Tag Archives: thisamericanlife

Everything is hand made

Update (3/22/2012): This American Life has pulled the episode because Mike Daisey’s story contained a lot of fabrications. The facts of FoxConn weren’t fabricated, but a lot of his personal stories and encounters were. Any statement that starts with “I have seen” is probably suspect and untrue. This original post is left below, because it was a point in time writing based on the impact the episode had on me.

How often do we wish more things were hand made. Oh we talk about that all the time, don’t we. “I wish it was like the old days. I wish things had that human touch.”

But that’s not true. There are more hand made things now then there have ever been in the history of the world.

Everything is hand made. I know, I have been there, I have seen the workers laying in parts thinner than a human hair, one after another, after another.

Everything is hand made.

This American Life has an incredible show this past week, an adaptation of Mike Daisey’s “The Agony and the Ecstasy of Steve Jobs” for the radio. It’s the story of his trip to Shenzhen, to find the origin of his iPhone.

The story is amazing. The story telling is amazing.
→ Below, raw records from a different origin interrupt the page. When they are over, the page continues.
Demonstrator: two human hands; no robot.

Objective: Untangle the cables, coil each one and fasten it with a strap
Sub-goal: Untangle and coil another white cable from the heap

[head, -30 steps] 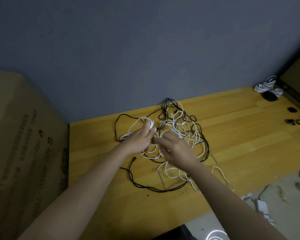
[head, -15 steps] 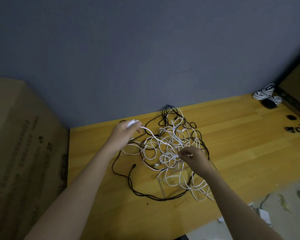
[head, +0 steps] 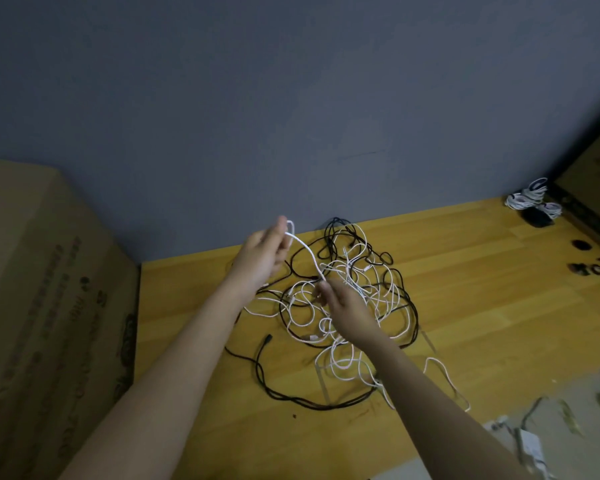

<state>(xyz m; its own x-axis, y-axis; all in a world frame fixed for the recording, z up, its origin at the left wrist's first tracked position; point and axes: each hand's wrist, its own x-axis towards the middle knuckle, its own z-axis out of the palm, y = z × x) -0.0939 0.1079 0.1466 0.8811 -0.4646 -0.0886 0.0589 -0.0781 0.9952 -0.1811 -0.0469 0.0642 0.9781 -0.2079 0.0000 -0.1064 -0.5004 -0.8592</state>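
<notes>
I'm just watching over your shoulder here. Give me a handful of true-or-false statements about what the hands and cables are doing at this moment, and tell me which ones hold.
1. The left hand holds the end of a white cable lifted above the table. True.
2. The right hand rests flat on bare wood away from the tangle. False: it is over the tangle and pinches the same white cable lower down.
3. The tangle holds both black and white cables. True.
4. All the cables on the table are already coiled. False: only a bundle of white cables lies at the far right corner; the main heap is loose.
5. A cardboard box stands left of the table. True.
</notes>
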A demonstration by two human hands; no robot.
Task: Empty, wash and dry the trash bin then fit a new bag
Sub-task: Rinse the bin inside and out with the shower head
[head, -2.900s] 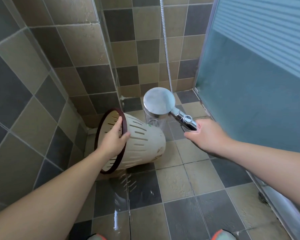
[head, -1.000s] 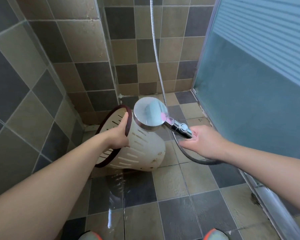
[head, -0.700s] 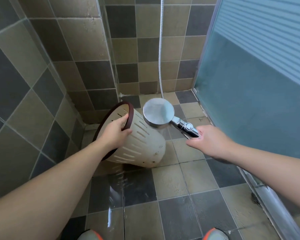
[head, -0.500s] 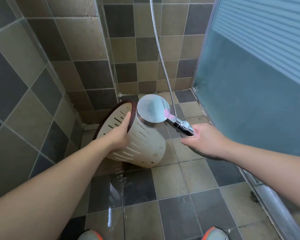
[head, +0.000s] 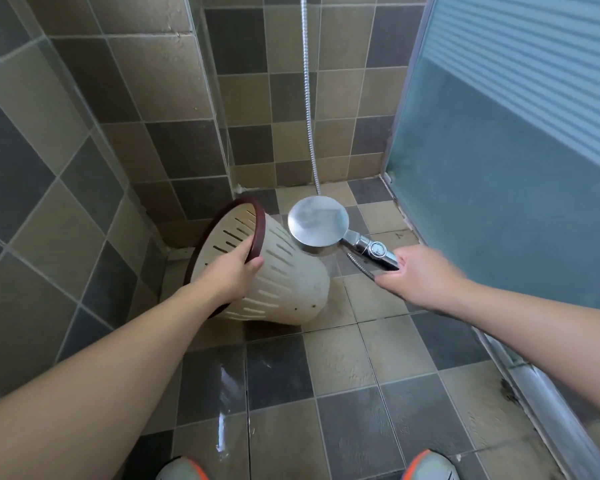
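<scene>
Rinsing now, in the far left corner of the tiled shower floor (head: 343,368). Tipped on its side there, the cream slotted plastic trash bin with a dark brown rim (head: 284,289), mouth turned toward the left wall, base toward the right. Left hand (head: 231,271) curled over that rim, thumb outside, fingers inside. Right hand (head: 420,271) wrapped round the chrome handle of the round silver shower head (head: 317,220), face down just above the bin's flank.

Best bet: roll the bin slowly by the rim, sweep the spray along every slot, then aim into the mouth. Worth lingering on the dark specks near the base.

Smooth tapered wall, narrow slits in rows; ribbed metal hose (head: 307,98); glossy wet tiles, likely slippery.
</scene>
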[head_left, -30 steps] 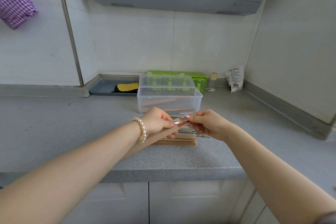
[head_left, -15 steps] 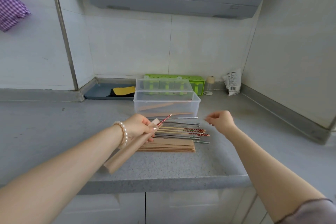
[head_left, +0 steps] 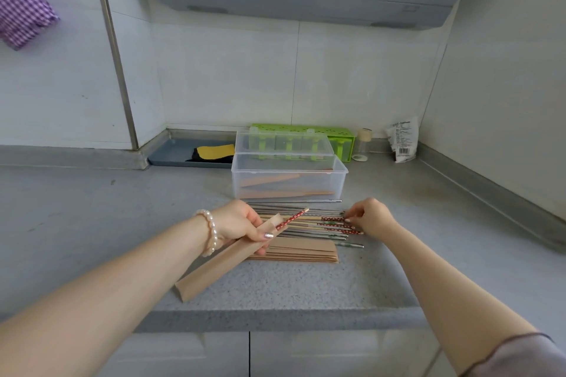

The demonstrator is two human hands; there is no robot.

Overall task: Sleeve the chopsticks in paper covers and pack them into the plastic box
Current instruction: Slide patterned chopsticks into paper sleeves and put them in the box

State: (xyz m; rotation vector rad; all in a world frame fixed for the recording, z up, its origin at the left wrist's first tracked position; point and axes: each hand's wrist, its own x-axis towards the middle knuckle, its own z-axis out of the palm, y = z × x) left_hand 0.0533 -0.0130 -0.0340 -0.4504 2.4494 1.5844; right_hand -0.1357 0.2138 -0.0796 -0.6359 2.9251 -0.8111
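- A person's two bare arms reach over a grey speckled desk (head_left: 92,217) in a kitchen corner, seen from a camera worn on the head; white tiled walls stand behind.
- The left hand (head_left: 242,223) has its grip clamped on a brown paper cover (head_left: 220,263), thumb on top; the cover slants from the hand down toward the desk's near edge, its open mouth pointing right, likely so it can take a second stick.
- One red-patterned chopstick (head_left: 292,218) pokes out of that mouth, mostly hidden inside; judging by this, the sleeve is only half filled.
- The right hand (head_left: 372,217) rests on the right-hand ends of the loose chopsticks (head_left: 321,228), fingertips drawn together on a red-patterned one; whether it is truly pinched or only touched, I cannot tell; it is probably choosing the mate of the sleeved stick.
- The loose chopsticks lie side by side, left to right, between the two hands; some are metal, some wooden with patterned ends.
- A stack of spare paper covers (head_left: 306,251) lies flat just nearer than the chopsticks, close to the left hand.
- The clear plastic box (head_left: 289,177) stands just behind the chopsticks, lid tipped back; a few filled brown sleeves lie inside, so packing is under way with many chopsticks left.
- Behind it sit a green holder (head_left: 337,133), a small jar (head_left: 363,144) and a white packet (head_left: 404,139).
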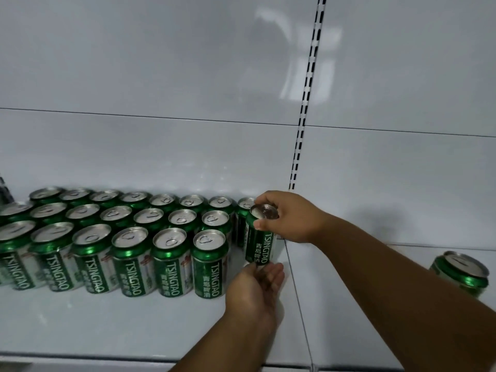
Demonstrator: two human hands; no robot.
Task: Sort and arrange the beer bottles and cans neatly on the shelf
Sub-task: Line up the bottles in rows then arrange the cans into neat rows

And the questions it raises about what it means to be a part of the global economy, are interesting and thought provoking.

If you’ve ever owned anything that has “Made in China” stamped on it, you should listen to Mr Daisey and The Apple Factory.

When Patents Attack

From This American Life’s latest show:

In early July, the bankrupt tech company Nortel put its 6,000 patents up for auction as part of a liquidation. A bidding war broke out among Silicon Valley powerhouses. Google said it wanted the patents purely to defend against lawsuits and it was willing to spend over $3 billion to get them. That wasn’t enough, though.

The portfolio eventually sold to Apple and a consortium of other tech companies including Microsoft and Ericsson. The price tag: $4.5 billion dollars. Five times the opening bid. More than double what most people involved were expecting. The largest patent auction in history.

That’s $4.5 billion on patents that these companies almost certainly don’t want for their technical secrets. That $4.5 billion won’t build anything new, won’t bring new products to the shelves, won’t open up new factories that can hire people who need jobs. That’s $4.5 billion dollars that adds to the price of every product these companies sell you. That’s $4.5 billion dollars buying arms for an ongoing patent war.

The big companies — Google, Apple, Microsoft — will probably survive. The likely casualties are the companies out there now that no one’s ever heard of that could one day take their place.

This American Life did a bang up job taking Intellectual Ventures to task this weekend for basically being in the mafia business. It’s a pretty amazing story, especially when they try to find one of the “protected inventors” that IV claims it helped out. Well worth listening to.